A medida foi estabelecida por norma publicada no Diário Oficial da União, que altera a Consolidação das Leis do Trabalho (CLT) para incluir a exigência entre as responsabilidades dos empregadores. As orientações deverão seguir as recomendações do Ministério da Saúde.
Além da divulgação de informações, a norma também prevê que os trabalhadores sejam informados sobre o direito de se ausentar do trabalho para a realização de exames preventivos, sem prejuízo do salário.
Especialistas avaliam que a iniciativa busca ampliar o acesso à informação e incentivar a prevenção e o diagnóstico precoce de doenças, o que pode contribuir para a redução de casos graves e da mortalidade associada a esses tipos de câncer.

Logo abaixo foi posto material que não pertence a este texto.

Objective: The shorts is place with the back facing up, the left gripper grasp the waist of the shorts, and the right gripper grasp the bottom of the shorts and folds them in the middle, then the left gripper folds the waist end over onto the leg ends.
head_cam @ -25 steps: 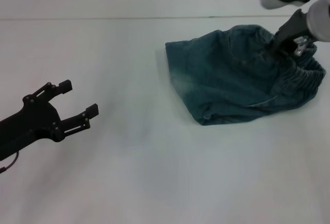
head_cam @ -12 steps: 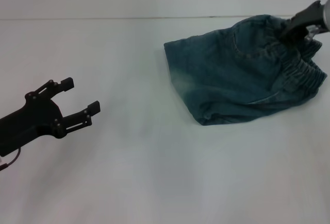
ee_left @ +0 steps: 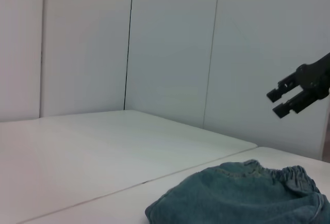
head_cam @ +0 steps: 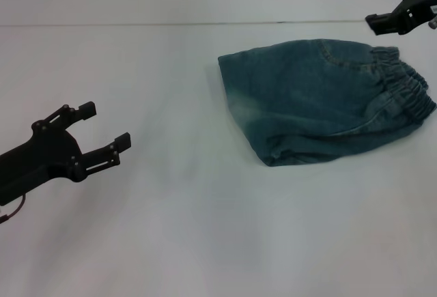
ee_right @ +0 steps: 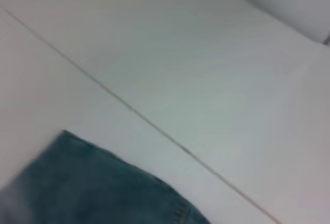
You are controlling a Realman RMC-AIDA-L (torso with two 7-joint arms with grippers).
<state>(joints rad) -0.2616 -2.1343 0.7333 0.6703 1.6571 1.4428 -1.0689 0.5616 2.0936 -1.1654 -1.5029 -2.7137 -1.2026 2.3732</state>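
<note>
One folded shorts [head_cam: 321,99] lies between two open, empty end effectors.

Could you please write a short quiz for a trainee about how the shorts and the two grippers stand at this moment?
1. True or false: the right gripper grips the shorts.
2. Which edge of the shorts lies nearest the right gripper?
A. the gathered waist band
B. a leg hem
C. a pocket
3. Fill in: the left gripper hovers over the bare table, fingers ____ and holding nothing.

Key:
1. False. It hangs open in the air, apart from the cloth.
2. A.
3. open.
</note>
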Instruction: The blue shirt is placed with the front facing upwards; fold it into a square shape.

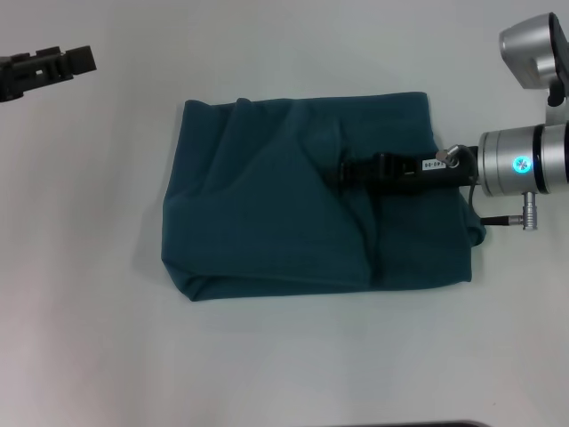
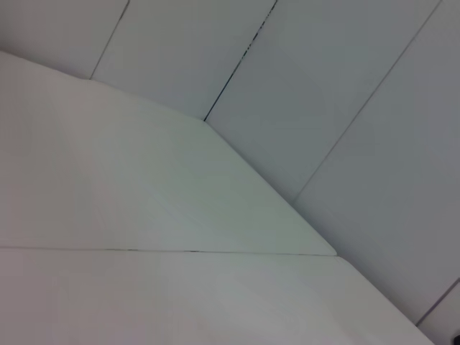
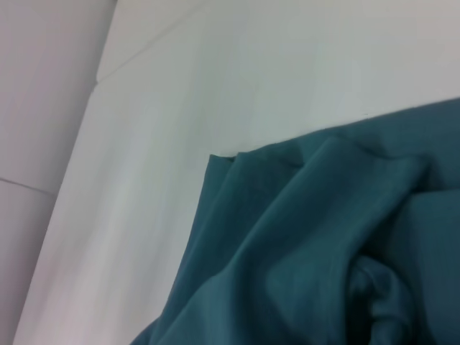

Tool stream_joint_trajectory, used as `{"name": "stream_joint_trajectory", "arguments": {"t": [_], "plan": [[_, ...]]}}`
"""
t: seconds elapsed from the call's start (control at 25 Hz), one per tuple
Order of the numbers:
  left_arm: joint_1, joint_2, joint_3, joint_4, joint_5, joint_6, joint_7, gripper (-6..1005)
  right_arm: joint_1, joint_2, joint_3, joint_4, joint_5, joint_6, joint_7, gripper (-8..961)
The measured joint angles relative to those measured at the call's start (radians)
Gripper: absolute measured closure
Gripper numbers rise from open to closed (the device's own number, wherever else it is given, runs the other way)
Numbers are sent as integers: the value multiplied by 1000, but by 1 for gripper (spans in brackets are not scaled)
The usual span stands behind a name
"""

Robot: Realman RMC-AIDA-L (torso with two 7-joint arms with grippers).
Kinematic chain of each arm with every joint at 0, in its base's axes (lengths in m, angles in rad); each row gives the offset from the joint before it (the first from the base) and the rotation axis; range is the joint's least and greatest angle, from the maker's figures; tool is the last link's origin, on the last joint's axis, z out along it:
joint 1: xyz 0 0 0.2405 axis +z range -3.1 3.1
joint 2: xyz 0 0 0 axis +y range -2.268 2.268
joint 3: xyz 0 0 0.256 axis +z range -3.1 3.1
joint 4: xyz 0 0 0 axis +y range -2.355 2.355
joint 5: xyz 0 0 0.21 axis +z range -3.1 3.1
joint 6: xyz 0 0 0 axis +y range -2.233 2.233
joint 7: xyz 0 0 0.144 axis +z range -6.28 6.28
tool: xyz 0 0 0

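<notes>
No lettering showing on the blue shirt (image 1: 267, 205), just plain teal; it's folded into a rough rectangle mid-table (image 1: 89, 338). There's a tiny white tag on my right gripper (image 1: 336, 173) but I can't read it. That arm reaches in flat over the shirt, and I can't tell if its fingers are pinching cloth. My left gripper (image 1: 84, 60) sits off at the far corner, grip unclear.

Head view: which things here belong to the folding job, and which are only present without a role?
Belonging to the job:
- blue shirt, already folded into a rough rectangle, plain side up
- right gripper, reaching over the shirt's middle

Not in use:
- left gripper, held off the shirt at the far left
- white table, only the surface under the shirt
</notes>
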Motion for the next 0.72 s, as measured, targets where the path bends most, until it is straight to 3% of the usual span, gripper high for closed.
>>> {"name": "stream_joint_trajectory", "arguments": {"t": [0.72], "plan": [[-22,2,2,31,0,-13,11,232,13,2,-35,-37,86,-34,-68,348]]}}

Parceria para produção de medicamento
No campo do tratamento, o Instituto Butantan firmou uma parceria com a farmacêutica norte-americana MSD para a produção de um medicamento avançado contra o câncer, que deverá ser destinado a pacientes do Sistema Único de Saúde (SUS).
O acordo, divulgado no fim de março, é resultado de um edital lançado em 2024 pelo Ministério da Saúde e prevê que o laboratório público brasileiro passe a produzir o pembrolizumabe.
A medicação é uma terapia imunológica que atua estimulando o sistema de defesa do organismo a identificar e combater células cancerígenas. De acordo com especialistas, o tratamento apresenta menor toxicidade em comparação com a quimioterapia tradicional e tem demonstrado resultados considerados eficazes em diferentes tipos de câncer.
A expectativa é que a iniciativa amplie o acesso a terapias inovadoras no sistema público de saúde.